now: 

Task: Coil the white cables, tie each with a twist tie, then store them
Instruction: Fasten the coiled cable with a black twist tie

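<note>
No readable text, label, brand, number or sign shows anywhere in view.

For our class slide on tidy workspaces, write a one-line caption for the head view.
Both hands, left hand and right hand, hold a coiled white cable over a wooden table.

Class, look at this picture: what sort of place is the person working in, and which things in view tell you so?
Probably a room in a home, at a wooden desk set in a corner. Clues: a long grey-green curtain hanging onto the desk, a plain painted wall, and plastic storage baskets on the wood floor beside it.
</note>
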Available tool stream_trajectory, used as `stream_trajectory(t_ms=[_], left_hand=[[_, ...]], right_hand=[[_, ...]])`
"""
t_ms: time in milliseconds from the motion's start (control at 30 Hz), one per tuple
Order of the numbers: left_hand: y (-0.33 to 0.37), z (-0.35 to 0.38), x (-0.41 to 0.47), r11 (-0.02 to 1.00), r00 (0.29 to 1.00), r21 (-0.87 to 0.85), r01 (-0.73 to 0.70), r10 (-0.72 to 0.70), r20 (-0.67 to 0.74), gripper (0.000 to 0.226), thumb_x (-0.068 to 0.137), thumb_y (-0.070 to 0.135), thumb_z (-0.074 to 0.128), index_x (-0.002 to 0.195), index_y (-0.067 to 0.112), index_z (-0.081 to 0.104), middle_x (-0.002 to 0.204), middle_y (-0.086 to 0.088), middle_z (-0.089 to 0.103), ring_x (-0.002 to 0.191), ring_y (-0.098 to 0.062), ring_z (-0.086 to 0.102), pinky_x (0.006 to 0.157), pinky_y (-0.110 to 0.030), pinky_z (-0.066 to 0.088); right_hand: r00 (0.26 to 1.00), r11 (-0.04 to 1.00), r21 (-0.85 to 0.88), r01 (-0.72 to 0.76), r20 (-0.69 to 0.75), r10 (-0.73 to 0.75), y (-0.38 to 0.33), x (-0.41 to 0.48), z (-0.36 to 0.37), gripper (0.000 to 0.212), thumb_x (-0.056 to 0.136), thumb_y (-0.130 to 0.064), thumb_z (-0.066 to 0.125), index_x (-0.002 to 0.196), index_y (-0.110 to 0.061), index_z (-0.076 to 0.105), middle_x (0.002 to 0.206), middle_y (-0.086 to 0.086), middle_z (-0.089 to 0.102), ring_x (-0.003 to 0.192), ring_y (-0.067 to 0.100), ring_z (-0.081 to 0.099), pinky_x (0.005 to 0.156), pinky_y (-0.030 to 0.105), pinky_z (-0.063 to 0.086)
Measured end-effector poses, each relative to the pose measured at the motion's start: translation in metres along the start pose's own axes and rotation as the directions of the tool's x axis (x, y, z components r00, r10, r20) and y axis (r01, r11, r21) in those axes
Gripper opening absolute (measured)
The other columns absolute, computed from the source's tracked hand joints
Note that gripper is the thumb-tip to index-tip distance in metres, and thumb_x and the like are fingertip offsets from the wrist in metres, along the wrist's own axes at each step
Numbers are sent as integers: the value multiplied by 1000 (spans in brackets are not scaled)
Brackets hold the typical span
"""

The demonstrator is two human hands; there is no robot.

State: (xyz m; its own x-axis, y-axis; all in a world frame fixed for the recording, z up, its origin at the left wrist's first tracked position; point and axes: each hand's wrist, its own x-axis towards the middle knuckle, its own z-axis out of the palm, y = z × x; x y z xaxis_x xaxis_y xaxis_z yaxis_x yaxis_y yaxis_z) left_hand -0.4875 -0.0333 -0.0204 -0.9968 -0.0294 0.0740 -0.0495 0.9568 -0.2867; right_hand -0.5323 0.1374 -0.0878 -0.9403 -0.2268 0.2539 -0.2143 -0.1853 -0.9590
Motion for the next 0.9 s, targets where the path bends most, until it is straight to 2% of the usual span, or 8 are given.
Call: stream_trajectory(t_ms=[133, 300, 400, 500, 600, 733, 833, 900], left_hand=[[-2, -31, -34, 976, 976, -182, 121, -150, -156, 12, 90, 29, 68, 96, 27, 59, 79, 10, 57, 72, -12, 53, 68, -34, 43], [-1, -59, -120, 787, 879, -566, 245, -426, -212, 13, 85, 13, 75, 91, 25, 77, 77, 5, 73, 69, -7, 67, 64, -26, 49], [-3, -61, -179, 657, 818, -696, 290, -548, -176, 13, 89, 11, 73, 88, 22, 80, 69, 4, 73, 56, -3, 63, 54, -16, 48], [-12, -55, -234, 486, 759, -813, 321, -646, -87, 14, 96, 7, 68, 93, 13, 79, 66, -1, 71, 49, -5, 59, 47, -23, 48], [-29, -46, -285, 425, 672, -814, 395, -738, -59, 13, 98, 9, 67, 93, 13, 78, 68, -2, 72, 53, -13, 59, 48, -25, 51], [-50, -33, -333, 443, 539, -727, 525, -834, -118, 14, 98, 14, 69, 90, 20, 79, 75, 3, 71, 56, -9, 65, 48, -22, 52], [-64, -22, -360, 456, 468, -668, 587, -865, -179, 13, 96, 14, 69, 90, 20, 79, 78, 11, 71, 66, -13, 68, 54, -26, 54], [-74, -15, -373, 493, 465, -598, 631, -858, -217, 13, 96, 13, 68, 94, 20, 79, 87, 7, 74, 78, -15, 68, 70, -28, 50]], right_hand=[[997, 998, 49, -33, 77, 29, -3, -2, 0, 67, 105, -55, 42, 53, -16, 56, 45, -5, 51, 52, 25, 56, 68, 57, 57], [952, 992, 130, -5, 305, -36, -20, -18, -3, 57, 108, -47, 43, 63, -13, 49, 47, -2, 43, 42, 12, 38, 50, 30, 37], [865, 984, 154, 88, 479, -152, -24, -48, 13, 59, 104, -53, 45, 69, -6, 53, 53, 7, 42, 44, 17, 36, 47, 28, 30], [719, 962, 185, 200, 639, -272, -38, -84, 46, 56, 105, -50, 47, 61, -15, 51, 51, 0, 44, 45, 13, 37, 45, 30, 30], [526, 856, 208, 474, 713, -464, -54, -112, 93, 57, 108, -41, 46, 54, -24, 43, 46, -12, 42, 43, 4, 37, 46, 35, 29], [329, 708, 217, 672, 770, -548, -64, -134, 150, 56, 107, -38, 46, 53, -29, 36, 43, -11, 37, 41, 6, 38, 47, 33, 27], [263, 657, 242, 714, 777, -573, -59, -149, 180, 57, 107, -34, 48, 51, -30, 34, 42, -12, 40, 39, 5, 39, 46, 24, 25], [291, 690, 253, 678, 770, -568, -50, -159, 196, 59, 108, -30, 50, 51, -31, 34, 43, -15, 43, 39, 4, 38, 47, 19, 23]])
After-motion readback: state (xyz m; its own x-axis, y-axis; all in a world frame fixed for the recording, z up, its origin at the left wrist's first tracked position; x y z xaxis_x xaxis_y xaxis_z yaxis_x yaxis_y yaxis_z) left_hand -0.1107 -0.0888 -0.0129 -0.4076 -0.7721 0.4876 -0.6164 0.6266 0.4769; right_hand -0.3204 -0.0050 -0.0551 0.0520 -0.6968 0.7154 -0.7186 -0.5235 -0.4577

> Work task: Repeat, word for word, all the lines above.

> Worked solution:
now: 

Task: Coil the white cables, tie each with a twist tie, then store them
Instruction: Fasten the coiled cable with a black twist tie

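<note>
No readable text, label, brand, number or sign shows anywhere in view.

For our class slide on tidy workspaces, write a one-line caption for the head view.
Both hands, left hand and right hand, hold a coiled white cable over a wooden table.

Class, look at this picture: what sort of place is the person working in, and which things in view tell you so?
Probably a room in a home, at a wooden desk set in a corner. Clues: a long grey-green curtain hanging onto the desk, a plain painted wall, and plastic storage baskets on the wood floor beside it.
</note>
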Available tool stream_trajectory, used as `stream_trajectory(t_ms=[_], left_hand=[[_, ...]], right_hand=[[_, ...]])`
"""
t_ms: time in milliseconds from the motion's start (control at 30 Hz), one per tuple
Order of the numbers: left_hand: y (-0.33 to 0.37), z (-0.35 to 0.38), x (-0.41 to 0.47), r11 (-0.02 to 1.00), r00 (0.29 to 1.00), r21 (-0.87 to 0.85), r01 (-0.73 to 0.70), r10 (-0.72 to 0.70), r20 (-0.67 to 0.74), gripper (0.000 to 0.226), thumb_x (-0.068 to 0.137), thumb_y (-0.070 to 0.135), thumb_z (-0.074 to 0.128), index_x (-0.002 to 0.195), index_y (-0.067 to 0.112), index_z (-0.081 to 0.104), middle_x (-0.002 to 0.204), middle_y (-0.086 to 0.088), middle_z (-0.089 to 0.103), ring_x (-0.002 to 0.191), ring_y (-0.098 to 0.062), ring_z (-0.086 to 0.102), pinky_x (0.006 to 0.157), pinky_y (-0.110 to 0.030), pinky_z (-0.066 to 0.088); right_hand: r00 (0.26 to 1.00), r11 (-0.04 to 1.00), r21 (-0.85 to 0.88), r01 (-0.72 to 0.76), r20 (-0.69 to 0.75), r10 (-0.73 to 0.75), y (-0.38 to 0.33), x (-0.41 to 0.48), z (-0.36 to 0.37), gripper (0.000 to 0.212), thumb_x (-0.056 to 0.136), thumb_y (-0.130 to 0.064), thumb_z (-0.066 to 0.125), index_x (-0.002 to 0.196), index_y (-0.110 to 0.061), index_z (-0.076 to 0.105), middle_x (0.002 to 0.206), middle_y (-0.086 to 0.086), middle_z (-0.089 to 0.102), ring_x (-0.003 to 0.192), ring_y (-0.067 to 0.100), ring_z (-0.081 to 0.099), pinky_x (0.005 to 0.156), pinky_y (-0.030 to 0.105), pinky_z (-0.063 to 0.086)
Measured end-effector poses, each relative to the pose measured at the motion's start: translation in metres along the start pose's own axes and rotation as the directions of the tool's x axis (x, y, z components r00, r10, r20) and y axis (r01, r11, r21) in those axes
Gripper opening absolute (measured)
The other columns absolute, computed from the source's tracked hand joints
Note that gripper is the thumb-tip to index-tip distance in metres, and thumb_x and the like are fingertip offsets from the wrist in metres, along the wrist's own axes at each step
Numbers are sent as integers: the value multiplied by 1000 (spans in brackets are not scaled)
Brackets hold the typical span
"""

The demonstrator is two human hands; there is no robot.

State: (xyz m; its own x-axis, y-axis; all in a world frame fixed for the recording, z up, its origin at the left wrist's first tracked position; point and axes: each hand's wrist, its own x-axis towards the middle knuckle, its own z-axis out of the palm, y = z × x; x y z xaxis_x xaxis_y xaxis_z yaxis_x yaxis_y yaxis_z) left_hand -0.4875 -0.0333 -0.0204 -0.9968 -0.0294 0.0740 -0.0495 0.9568 -0.2867; right_hand -0.5323 0.1374 -0.0878 -0.9403 -0.2268 0.2539 -0.2143 -0.1853 -0.9590
Motion for the next 0.9 s, targets where the path bends most, until it is straight to 2% of the usual span, or 8 are given.
Call: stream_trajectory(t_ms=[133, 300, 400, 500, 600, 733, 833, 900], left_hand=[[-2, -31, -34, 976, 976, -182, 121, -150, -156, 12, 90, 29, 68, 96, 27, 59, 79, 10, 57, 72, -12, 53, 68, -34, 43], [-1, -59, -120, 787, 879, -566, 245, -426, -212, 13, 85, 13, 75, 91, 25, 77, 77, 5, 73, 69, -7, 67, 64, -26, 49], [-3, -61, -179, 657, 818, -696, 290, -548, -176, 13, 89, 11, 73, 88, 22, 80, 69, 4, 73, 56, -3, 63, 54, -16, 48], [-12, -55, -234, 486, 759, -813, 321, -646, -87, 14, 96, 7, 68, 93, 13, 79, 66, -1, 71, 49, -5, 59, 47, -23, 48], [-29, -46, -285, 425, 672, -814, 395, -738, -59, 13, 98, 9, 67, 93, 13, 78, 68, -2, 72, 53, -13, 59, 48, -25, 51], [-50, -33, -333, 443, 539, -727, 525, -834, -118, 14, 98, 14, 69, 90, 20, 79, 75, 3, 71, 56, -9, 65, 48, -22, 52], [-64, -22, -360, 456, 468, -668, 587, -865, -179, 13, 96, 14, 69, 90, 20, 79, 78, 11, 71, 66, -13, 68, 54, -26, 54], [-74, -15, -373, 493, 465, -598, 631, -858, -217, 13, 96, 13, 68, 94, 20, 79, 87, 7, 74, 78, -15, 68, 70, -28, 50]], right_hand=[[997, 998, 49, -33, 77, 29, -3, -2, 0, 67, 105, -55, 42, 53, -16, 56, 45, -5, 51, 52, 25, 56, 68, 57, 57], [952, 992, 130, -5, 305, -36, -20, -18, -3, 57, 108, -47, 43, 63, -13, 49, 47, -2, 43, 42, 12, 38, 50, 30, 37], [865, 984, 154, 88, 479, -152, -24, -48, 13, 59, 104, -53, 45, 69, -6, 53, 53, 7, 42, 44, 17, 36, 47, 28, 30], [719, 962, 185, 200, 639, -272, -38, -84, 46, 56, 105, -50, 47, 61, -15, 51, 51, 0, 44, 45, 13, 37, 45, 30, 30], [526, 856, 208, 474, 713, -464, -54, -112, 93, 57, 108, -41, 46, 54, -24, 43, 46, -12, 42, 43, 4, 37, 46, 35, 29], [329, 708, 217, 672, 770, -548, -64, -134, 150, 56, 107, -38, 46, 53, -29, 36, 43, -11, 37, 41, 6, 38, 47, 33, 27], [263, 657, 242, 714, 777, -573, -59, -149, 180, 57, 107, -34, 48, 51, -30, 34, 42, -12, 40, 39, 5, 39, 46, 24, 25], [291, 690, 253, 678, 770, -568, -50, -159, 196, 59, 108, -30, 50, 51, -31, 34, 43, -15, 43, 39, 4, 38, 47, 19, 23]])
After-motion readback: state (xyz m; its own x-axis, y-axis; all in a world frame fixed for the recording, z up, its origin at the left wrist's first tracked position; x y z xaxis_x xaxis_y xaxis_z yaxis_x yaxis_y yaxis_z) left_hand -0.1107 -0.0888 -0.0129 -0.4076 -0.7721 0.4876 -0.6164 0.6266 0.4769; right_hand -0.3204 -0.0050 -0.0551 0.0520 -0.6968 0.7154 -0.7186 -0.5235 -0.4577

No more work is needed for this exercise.